Meanwhile, in Migonit, I'm trying to make sense of the world around me by hearing, to peer at my phone's camera through some hole. Thinking about how to use the knowledge of optics to maybe see something, to turn the Migonit into a camera obscura somehow, imaginings

And I'm standing. Standing and waiting. At any moment, terrorists may enter the shelter, they are literally half a meter next to me. Opens a camera on your phone and plays video capture. Don't know why, let there be documentation. Someone will already see it if something happens to me. If there are red alert sirens or battles start with the military forces, they will definitely go into the shields, that's what I would do in their place.

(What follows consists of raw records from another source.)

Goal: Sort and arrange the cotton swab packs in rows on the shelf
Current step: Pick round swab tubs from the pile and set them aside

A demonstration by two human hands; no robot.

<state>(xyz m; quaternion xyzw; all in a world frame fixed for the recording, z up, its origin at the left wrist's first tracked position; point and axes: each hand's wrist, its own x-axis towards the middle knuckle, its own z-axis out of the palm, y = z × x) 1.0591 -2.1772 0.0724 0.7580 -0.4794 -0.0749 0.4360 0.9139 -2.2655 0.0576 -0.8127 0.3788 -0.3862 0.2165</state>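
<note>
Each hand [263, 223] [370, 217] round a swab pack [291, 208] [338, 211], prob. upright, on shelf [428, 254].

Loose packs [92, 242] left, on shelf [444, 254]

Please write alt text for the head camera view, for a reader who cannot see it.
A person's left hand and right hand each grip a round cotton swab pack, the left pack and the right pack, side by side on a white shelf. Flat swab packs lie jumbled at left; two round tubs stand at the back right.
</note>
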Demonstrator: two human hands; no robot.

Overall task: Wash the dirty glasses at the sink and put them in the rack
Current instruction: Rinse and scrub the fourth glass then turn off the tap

But I maintain such a false composure, and mostly think about my son. Not about what might happen to him, which I preferred to push out of my thoughts, but about what had already happened to him. That's what scorched my heart at that moment. He's already lost his innocence, she'll never be the same again, and he's not yet 7 years old.

This picture was not easy to grasp, I was especially looking for a place with a small fold of ground, where I could take a picture with the child without the Gaza skyline. A small corner where we can forget for a moment what we live next to, and enjoy only the sunset and the beautiful wheat fields

We messed up big time if our son had to go through wars. Shahar and his 7-year-old son, Photo: Shahar and Hehav

We messed up big time if our son had to go through wars. In fact, he goes through them from the day he is born. Once or twice a year there is such a war, as if no drama and Chick Check return home to the affairs of the day.

Now we won't get back to business so soon. There is talk of two years of restoration and construction. I am infuriated by this destruction, half a day of rampage destroyed hundreds of lives.

We messed up big time if our son had to go through wars. In fact, he goes through them from the day he is born. Once or twice a year there is such a war, as if no drama and Chick Check return home to the affairs of the day. Now we won't get back to business so soon

We are normative people. Farmers, artists and everything in between. They want to create and grow, not destroy and destroy. After the friends who disappeared and the kibbutz that burned down, the great crisis is that they stole our dream from under our feet. The little piece of paradise that is only ours, the one we have laboriously built over decades, our safe place. I've never locked the front door, and now my son watches the "Forget Me Home" movies and plans how he makes funny traps for terrorists. He no longer goes to sleep without all the doors and windows locked on a bolt.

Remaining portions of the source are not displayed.